Allopatrische soortvorming

Tegenwoordig is Allopatrische soortvorming een onderwerp dat op verschillende gebieden grote relevantie heeft verworven. Van politiek tot technologisch gebied heeft Allopatrische soortvorming de aandacht getrokken van miljoenen mensen over de hele wereld. Het belang ervan ligt in de invloed ervan op de samenleving en de manier waarop het ons dagelijks leven beïnvloedt. Door de geschiedenis heen heeft Allopatrische soortvorming zich ontwikkeld en tot verhitte debatten geleid die normen en belangrijke veranderingen in verschillende sectoren hebben bepaald. In dit artikel zullen we de vele facetten van Allopatrische soortvorming onderzoeken en de impact ervan vandaag analyseren.
De vier vormen van soortvorming: Allopatrische soortvorming, peripatrische soortvorming, parapatrische soortvorming en sympatrische soortvorming.

Allopatrische soortvorming is soortvorming waarbij dochtersoorten ontstaan uit een vooroudersoort bij een duidelijk aanwijsbare ruimtelijke scheiding tussen de dochterpopulaties en de oudersoort die wordt veroorzaakt door geologische verschijnselen of migratie. Door die scheiding kunnen de dochterpopulaties zich op den duur ontwikkelen tot aparte soorten. De dochtersoorten ontstaan dus in een ander (allos) gebied of 'vaderland' ( patris). Dit in tegenstelling tot sympatrische soortvorming waarbij de soorten ontstaan zonder ruimtelijke scheiding.
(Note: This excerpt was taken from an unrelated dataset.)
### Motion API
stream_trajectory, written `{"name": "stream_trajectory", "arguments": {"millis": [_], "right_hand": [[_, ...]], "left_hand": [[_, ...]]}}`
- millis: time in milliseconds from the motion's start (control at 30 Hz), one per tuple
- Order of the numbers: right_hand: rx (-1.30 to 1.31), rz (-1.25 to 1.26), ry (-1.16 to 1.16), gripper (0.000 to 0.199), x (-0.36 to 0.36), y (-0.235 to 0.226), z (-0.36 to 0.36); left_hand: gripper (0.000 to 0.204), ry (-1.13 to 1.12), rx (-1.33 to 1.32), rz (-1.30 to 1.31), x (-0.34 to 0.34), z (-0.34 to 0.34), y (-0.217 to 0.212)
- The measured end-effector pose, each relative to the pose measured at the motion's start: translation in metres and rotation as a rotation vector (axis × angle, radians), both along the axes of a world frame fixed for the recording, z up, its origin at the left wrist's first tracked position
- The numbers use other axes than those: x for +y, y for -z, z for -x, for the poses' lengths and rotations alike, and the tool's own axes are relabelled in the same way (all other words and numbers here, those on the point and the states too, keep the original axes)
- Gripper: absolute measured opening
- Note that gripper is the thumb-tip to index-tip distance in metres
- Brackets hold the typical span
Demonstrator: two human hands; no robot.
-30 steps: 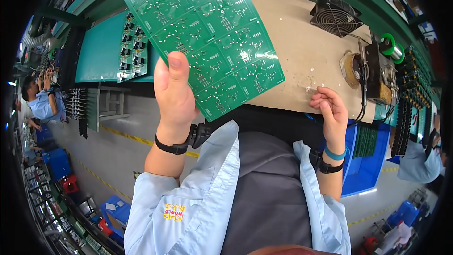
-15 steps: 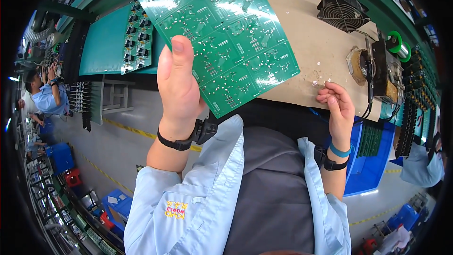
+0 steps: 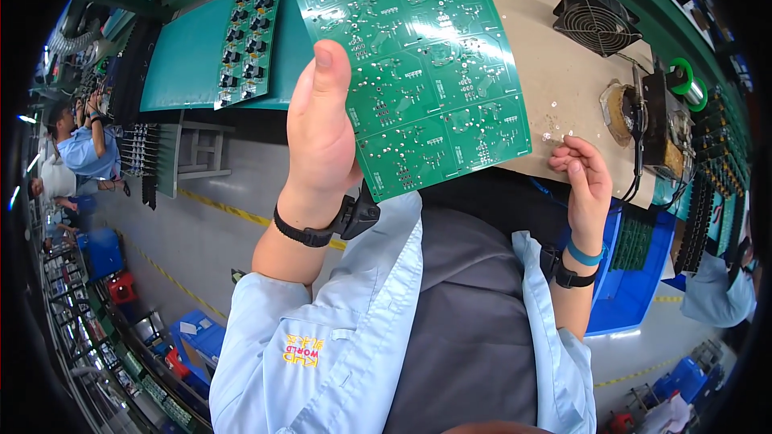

De Wet van Hardy-Weinberg voorspelt dat in een oneindig grote populatie de frequentie van allelen stabiel zal blijven. Omgekeerd zal in een kleine populatie de frequentie van allelen snel kunnen veranderen.

Genetische drift

Een kleine afgescheiden populatie zal niet alle genetische variatie bevatten die de hoofdpopulatie heeft. Hierdoor zullen na enkele generaties al verschillen optreden tussen de oorspronkelijke en de afgescheiden populatie. Nieuwe mutaties kunnen zich door toeval in een kleine populatie sneller en beter verspreiden dan in een grote populatie. Daarnaast kan de afgescheiden populatie onder een andere selectiedruk staan dan de oorspronkelijke populatie, waardoor natuurlijke selectie andere varianten zal bevoordelen.